:: DATA EXCERPTS

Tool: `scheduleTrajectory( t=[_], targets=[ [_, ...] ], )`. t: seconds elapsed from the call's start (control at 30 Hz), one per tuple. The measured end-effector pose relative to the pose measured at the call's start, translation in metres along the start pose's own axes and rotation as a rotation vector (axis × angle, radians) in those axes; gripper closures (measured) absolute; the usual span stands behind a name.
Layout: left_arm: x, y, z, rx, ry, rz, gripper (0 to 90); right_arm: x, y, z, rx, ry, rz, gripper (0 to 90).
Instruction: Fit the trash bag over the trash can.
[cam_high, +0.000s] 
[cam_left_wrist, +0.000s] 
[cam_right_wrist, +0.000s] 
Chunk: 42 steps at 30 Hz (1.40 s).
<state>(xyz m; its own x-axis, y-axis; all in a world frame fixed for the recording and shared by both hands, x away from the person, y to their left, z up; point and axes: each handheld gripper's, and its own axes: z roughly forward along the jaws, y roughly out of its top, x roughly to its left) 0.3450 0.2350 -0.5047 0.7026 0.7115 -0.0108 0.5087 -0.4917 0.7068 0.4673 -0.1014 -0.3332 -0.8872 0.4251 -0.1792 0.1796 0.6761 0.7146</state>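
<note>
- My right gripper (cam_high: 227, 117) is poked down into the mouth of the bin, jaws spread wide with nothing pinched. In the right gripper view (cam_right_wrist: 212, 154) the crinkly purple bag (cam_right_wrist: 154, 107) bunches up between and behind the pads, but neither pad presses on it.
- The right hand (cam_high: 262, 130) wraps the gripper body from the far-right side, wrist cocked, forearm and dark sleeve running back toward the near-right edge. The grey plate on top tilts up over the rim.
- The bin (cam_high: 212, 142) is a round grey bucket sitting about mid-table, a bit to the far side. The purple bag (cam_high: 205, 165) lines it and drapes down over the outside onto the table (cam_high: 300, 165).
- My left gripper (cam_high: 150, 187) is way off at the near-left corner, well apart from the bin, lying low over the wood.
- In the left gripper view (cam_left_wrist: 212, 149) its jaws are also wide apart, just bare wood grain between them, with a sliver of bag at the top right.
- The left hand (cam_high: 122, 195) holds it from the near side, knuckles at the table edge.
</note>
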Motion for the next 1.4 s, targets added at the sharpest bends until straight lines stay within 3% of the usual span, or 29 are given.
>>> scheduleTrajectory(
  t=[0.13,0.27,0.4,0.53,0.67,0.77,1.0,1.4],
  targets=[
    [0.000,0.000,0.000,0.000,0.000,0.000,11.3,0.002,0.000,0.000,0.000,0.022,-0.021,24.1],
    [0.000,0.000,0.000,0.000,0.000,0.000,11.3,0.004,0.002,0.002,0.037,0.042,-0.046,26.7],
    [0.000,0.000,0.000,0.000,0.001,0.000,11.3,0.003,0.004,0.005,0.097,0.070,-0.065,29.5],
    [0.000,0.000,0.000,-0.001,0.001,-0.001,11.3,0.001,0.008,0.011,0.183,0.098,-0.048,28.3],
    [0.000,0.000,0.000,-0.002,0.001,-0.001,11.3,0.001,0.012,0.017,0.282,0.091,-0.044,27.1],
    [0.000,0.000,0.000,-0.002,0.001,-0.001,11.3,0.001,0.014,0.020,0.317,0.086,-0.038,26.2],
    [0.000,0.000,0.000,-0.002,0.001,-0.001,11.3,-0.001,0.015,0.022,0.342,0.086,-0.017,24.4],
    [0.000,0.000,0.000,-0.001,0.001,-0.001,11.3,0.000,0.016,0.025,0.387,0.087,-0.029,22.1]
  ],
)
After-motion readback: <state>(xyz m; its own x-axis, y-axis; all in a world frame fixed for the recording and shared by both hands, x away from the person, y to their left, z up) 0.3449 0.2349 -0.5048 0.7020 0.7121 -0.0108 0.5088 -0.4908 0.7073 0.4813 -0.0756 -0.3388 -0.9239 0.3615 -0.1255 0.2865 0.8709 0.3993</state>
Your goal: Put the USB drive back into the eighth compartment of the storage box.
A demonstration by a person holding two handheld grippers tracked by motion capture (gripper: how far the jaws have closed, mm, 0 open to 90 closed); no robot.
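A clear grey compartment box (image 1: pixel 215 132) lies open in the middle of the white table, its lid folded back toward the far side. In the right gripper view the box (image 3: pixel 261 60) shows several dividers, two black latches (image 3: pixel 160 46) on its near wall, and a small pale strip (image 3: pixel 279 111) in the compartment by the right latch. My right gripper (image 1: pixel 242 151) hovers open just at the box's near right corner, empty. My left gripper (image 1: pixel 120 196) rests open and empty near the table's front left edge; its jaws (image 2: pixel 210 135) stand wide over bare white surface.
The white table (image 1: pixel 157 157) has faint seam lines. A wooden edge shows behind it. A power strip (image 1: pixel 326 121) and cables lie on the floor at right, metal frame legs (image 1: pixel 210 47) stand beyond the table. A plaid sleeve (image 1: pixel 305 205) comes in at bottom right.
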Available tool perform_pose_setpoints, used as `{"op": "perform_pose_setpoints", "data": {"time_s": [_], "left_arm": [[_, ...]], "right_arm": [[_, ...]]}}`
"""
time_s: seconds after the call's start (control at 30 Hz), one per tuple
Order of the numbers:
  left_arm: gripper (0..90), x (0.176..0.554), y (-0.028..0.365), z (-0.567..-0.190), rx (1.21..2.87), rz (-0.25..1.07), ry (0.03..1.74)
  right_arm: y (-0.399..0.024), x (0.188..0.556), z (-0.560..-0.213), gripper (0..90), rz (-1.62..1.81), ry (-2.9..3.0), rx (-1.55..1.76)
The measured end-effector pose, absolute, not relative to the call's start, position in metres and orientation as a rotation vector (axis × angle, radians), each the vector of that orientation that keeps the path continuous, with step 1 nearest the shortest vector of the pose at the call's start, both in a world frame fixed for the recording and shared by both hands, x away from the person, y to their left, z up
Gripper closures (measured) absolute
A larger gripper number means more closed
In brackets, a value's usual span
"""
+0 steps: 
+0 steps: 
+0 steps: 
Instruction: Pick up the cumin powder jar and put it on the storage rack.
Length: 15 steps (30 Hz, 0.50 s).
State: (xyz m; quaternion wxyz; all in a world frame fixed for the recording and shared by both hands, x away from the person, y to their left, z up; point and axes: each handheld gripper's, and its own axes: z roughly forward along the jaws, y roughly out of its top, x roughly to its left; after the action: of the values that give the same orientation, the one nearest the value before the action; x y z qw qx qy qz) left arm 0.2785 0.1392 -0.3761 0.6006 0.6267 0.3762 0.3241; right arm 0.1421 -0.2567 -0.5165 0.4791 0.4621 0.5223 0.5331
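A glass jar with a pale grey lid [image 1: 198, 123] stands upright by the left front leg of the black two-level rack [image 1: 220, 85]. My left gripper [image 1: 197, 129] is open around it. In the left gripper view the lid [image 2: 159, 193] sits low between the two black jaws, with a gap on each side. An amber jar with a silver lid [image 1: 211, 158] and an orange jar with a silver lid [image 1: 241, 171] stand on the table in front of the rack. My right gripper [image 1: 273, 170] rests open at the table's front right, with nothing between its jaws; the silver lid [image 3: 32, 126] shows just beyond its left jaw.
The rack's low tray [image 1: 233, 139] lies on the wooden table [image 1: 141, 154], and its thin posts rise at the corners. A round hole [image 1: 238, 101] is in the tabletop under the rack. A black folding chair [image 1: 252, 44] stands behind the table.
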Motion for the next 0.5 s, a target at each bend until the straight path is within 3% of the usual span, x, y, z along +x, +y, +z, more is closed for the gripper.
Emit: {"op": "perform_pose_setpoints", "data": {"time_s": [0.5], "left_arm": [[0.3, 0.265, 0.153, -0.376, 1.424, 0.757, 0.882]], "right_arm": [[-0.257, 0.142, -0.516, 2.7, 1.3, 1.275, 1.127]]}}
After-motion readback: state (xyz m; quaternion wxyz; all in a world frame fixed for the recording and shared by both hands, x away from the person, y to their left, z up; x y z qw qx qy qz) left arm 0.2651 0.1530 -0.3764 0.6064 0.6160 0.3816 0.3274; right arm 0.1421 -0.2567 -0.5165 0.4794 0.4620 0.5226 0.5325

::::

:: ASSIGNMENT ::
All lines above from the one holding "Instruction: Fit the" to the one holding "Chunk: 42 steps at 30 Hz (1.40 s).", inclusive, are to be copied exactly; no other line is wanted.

:: PROBLEM SOLUTION ::
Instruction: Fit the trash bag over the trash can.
[cam_high, +0.000s] 
[cam_left_wrist, +0.000s] 
[cam_right_wrist, +0.000s] 
Chunk: 42 steps at 30 Hz (1.40 s).

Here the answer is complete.